▶ [Required action]
Return each line of the listing that follows in which the string "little" can be found.

▶ [Data]
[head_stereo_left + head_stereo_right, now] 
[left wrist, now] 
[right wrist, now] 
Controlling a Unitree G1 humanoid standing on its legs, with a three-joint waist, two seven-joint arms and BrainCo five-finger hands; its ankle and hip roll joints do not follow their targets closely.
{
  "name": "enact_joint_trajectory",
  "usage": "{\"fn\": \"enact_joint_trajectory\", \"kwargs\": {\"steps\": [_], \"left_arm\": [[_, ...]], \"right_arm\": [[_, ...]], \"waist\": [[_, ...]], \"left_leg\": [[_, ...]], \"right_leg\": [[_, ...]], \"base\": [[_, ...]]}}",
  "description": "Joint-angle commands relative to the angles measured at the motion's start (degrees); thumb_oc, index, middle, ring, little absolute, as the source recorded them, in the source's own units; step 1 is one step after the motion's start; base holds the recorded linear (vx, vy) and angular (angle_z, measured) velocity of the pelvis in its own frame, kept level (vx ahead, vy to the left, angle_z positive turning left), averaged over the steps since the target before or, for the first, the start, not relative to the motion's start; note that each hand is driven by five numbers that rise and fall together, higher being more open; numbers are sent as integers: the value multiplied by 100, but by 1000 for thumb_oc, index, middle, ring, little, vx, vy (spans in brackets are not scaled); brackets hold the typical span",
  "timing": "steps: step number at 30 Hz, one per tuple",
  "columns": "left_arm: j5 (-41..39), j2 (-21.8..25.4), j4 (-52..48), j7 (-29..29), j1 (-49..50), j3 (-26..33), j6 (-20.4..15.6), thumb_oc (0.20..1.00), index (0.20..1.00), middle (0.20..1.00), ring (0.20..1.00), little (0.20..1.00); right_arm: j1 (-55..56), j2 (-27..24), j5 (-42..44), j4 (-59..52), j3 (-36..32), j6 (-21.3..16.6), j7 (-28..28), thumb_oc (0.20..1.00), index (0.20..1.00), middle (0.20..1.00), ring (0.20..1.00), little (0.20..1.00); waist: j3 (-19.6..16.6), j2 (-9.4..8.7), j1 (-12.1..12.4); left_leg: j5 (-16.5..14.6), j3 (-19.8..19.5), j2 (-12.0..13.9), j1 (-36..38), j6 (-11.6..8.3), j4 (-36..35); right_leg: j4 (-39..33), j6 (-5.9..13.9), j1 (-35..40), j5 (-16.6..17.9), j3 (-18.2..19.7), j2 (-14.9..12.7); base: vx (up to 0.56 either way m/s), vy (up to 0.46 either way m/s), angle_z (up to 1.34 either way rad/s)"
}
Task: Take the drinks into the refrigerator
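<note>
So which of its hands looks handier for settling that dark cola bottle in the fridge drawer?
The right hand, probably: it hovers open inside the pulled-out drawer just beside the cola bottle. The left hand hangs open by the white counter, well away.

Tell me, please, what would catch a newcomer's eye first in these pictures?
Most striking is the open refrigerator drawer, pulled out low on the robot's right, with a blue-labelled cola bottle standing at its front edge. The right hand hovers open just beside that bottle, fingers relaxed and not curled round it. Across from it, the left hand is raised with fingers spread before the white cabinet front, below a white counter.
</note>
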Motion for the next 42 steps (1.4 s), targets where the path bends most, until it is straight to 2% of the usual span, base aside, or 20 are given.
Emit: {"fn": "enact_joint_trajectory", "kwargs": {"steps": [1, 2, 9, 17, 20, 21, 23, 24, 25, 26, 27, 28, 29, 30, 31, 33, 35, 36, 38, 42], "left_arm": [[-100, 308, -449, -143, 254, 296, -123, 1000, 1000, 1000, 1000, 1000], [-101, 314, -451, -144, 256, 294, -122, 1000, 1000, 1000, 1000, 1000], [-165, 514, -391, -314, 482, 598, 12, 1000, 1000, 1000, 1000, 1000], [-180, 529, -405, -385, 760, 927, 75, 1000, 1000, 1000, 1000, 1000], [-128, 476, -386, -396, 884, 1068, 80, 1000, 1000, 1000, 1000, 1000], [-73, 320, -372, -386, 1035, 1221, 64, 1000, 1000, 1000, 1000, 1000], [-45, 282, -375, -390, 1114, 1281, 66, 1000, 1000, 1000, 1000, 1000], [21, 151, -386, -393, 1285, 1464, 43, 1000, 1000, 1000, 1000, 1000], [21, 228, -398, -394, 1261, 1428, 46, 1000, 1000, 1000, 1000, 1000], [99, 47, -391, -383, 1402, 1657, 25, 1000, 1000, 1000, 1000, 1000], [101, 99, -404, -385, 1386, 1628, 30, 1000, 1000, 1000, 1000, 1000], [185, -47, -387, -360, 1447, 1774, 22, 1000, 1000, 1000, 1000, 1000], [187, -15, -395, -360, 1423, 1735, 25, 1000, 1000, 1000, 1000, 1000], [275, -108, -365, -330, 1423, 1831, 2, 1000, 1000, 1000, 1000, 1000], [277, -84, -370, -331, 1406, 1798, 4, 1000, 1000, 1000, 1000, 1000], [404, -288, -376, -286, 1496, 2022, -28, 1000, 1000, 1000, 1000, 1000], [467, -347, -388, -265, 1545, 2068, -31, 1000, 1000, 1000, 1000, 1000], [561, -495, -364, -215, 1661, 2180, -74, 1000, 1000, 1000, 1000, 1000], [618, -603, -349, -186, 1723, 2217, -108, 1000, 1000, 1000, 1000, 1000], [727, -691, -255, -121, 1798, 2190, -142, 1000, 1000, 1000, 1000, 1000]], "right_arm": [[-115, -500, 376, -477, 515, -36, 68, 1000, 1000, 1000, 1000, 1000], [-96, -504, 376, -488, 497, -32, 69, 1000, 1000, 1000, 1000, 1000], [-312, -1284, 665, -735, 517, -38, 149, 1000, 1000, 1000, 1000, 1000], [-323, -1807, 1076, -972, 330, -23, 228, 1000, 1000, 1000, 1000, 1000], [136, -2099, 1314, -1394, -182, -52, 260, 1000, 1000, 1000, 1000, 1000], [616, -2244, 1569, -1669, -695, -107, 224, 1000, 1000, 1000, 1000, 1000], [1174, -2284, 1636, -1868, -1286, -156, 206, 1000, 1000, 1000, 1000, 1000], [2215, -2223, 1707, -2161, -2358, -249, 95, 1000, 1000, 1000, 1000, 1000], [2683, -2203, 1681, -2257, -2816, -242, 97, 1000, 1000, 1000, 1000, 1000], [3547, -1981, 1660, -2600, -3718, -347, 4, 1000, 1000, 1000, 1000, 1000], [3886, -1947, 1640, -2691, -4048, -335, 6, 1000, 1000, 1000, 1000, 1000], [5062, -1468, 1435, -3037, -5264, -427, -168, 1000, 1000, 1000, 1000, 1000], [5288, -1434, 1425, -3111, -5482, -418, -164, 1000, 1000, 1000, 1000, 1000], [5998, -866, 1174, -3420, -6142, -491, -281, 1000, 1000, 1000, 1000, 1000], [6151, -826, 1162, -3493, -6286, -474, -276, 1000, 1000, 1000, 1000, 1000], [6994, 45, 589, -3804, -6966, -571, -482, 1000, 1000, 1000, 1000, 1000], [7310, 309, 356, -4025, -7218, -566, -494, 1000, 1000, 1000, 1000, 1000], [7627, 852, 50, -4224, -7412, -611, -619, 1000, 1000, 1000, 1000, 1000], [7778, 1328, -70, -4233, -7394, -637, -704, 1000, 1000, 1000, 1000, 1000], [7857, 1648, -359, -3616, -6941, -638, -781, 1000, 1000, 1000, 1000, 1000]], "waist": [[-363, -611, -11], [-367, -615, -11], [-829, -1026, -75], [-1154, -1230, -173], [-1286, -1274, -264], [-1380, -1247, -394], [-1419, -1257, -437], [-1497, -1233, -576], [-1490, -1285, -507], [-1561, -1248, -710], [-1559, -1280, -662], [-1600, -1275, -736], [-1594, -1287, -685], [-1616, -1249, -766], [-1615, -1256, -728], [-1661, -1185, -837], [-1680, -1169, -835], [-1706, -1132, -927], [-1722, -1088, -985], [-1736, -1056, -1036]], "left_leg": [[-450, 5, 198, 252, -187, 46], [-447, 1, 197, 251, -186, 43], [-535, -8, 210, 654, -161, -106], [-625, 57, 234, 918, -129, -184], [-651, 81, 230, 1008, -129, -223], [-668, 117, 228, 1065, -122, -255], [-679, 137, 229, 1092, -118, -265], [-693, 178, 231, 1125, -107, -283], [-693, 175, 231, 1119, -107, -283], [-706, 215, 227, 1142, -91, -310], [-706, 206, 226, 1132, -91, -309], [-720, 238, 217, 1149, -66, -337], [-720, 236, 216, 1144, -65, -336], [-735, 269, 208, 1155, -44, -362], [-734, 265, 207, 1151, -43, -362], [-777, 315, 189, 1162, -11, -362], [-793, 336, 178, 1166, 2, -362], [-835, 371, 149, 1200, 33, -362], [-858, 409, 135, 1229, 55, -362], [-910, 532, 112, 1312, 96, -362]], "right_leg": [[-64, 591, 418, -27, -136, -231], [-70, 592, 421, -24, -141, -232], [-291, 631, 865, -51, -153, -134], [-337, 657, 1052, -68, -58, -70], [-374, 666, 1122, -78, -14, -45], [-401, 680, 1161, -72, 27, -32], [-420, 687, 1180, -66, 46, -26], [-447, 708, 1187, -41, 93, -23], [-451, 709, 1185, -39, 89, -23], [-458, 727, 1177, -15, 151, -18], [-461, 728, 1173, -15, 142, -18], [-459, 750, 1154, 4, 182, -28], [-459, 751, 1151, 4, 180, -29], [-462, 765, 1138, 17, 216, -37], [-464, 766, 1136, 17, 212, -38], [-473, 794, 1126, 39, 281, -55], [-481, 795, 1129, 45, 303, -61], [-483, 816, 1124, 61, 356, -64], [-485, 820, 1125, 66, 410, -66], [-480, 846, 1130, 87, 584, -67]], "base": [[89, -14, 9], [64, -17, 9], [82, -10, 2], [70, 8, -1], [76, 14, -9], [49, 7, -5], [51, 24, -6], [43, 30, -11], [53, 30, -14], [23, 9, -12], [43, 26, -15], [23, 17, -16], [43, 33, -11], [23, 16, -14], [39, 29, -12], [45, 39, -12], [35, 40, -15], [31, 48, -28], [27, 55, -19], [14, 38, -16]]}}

▶ [Response to the task]
  "description": "Joint-angle commands relative to the angles measured at the motion's start (degrees); thumb_oc, index, middle, ring, little absolute, as the source recorded them, in the source's own units; step 1 is one step after the motion's start; base holds the recorded linear (vx, vy) and angular (angle_z, measured) velocity of the pelvis in its own frame, kept level (vx ahead, vy to the left, angle_z positive turning left), averaged over the steps since the target before or, for the first, the start, not relative to the motion's start; note that each hand is driven by five numbers that rise and fall together, higher being more open; numbers are sent as integers: the value multiplied by 100, but by 1000 for thumb_oc, index, middle, ring, little, vx, vy (spans in brackets are not scaled); brackets hold the typical span",
  "columns": "left_arm: j5 (-41..39), j2 (-21.8..25.4), j4 (-52..48), j7 (-29..29), j1 (-49..50), j3 (-26..33), j6 (-20.4..15.6), thumb_oc (0.20..1.00), index (0.20..1.00), middle (0.20..1.00), ring (0.20..1.00), little (0.20..1.00); right_arm: j1 (-55..56), j2 (-27..24), j5 (-42..44), j4 (-59..52), j3 (-36..32), j6 (-21.3..16.6), j7 (-28..28), thumb_oc (0.20..1.00), index (0.20..1.00), middle (0.20..1.00), ring (0.20..1.00), little (0.20..1.00); waist: j3 (-19.6..16.6), j2 (-9.4..8.7), j1 (-12.1..12.4); left_leg: j5 (-16.5..14.6), j3 (-19.8..19.5), j2 (-12.0..13.9), j1 (-36..38), j6 (-11.6..8.3), j4 (-36..35); right_leg: j4 (-39..33), j6 (-5.9..13.9), j1 (-35..40), j5 (-16.6..17.9), j3 (-18.2..19.7), j2 (-14.9..12.7); base: vx (up to 0.56 either way m/s), vy (up to 0.46 either way m/s), angle_z (up to 1.34 either way rad/s)"

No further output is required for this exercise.